**Your instructions**
Word for word, copy the entire listing.

━━━━━━━━━━━━━━━━━━━━

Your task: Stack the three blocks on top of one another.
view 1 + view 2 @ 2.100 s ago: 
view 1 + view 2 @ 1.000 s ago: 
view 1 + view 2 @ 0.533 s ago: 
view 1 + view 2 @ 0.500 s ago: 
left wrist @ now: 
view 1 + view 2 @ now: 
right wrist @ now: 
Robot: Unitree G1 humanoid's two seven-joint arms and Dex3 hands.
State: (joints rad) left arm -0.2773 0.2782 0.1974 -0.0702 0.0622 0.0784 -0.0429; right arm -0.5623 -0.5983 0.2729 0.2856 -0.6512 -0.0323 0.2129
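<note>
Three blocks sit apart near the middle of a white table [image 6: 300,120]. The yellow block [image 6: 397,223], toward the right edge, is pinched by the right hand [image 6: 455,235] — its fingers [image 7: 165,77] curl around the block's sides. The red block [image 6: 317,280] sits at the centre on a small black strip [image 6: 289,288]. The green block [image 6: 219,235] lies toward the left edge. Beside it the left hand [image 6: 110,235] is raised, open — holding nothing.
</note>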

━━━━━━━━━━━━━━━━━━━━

**Task answer**
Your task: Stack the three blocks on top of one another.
view 1 + view 2 @ 2.100 s ago: 
view 1 + view 2 @ 1.000 s ago: 
view 1 + view 2 @ 0.533 s ago: 
view 1 + view 2 @ 0.500 s ago: 
left wrist @ now: 
view 1 + view 2 @ now: 
right wrist @ now: 
Robot: Unitree G1 humanoid's two seven-joint arms and Dex3 hands.
State: (joints rad) left arm -0.2773 0.2782 0.1974 -0.0702 0.0622 0.0784 -0.0429; right arm -0.5623 -0.5983 0.2729 0.2856 -0.6512 -0.0323 0.2129
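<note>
Three blocks sit apart near the middle of a white table [image 6: 300,120]. The yellow block [image 6: 397,223], toward the right edge, is pinched by the right hand [image 6: 455,235] — its fingers [image 7: 165,77] curl around the block's sides. The red block [image 6: 317,280] sits at the centre on a small black strip [image 6: 289,288]. The green block [image 6: 219,235] lies toward the left edge. Beside it the left hand [image 6: 110,235] is raised, open — holding nothing.
</note>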

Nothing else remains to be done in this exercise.